Three months before a certain countess, who patronised his wife, had found him this place, and he was very pleased to have kept it so long.

  "Well, sirs, is everybody here?" he asked, putting his pince-nez on his nose, and looking round.

  "Everybody, I think," said the jolly merchant.

  "All right; we'll soon see." And, taking a list from his pocket, he began calling out the names, looking at the men, sometimes through and sometimes over his pince-nez.

  "Councillor of State, [grades such as this are common in Russia, and mean very little] J. M. Nikiforoff!"

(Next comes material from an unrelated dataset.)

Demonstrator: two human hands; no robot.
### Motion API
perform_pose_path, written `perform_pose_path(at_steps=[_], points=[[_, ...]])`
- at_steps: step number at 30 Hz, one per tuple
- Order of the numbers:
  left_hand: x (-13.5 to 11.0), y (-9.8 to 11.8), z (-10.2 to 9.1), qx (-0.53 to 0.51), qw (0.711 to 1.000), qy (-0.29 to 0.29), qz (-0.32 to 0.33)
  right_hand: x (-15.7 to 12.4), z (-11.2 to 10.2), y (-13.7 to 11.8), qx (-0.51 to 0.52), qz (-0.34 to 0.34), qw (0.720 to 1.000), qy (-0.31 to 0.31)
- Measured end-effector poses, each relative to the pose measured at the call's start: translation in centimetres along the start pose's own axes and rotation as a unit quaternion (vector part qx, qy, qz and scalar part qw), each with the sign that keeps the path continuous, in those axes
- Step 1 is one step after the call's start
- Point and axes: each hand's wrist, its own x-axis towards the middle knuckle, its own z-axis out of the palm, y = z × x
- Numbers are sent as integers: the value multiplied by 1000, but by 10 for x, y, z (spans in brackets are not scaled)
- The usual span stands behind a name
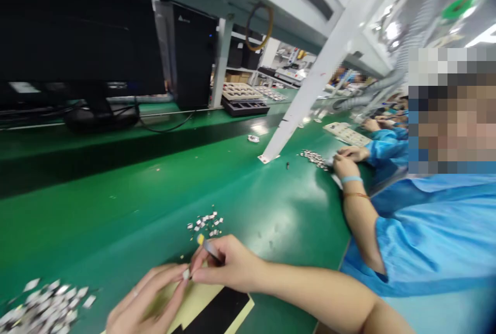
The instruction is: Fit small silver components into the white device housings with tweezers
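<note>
My left hand (pixel 149 300) is closed in a pinch on a small whitish piece (pixel 186 274) at its fingertips. Right beside it, my right hand (pixel 232 264) grips a slim grey tool with a yellow end (pixel 209 248); its kind is not clear. The fingertips of both hands meet around the small piece. Below them lies a pale yellow sheet (pixel 197 295) with black strips (pixel 222 310). Just beyond my hands are several scattered small white parts with dark ends (pixel 205 223). A larger heap of similar white parts (pixel 48 305) lies at the lower left.
A slanted white post (pixel 300 91) stands on the green bench (pixel 155 184). At the back are a monitor (pixel 77 39), a black computer case (pixel 196 60) and stacked trays (pixel 244 99). On the right, a co-worker in a blue sleeve (pixel 426 230) handles small parts (pixel 314 159).
</note>
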Motion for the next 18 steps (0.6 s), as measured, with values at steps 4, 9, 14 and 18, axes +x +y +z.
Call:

  "I am he," said the dignified-looking man, well versed in the habits of the law court.

  "Ivan Semionovitch Ivanoff, retired colonel!"

  "Here!" replied a thin man, in the uniform of a retired officer.

  "Merchant of the Second Guild, Peter Baklasheff!"

  "Here we are, ready!" said the good-humoured merchant, with a broad smile.

  "Lieutenant of the Guards, Prince Dmitri Nekhludoff!"

  "I am he," answered Nekhludoff.

  The usher bowed to him, looking over his pince-nez, politely and pleasantly, as if wishing to distinguish him from the others.

  "Captain Youri Demitrievitch-Dantchenko, merchant; Grigori

  Euphimitch Kouleshoff," etc. All but two were present.

  "Now please to come to the court, gentlemen," said the usher, pointing to the door, with an amiable wave of his hand.

  All moved towards the door, pausing to let each other pass. Then they went through the corridor into the court.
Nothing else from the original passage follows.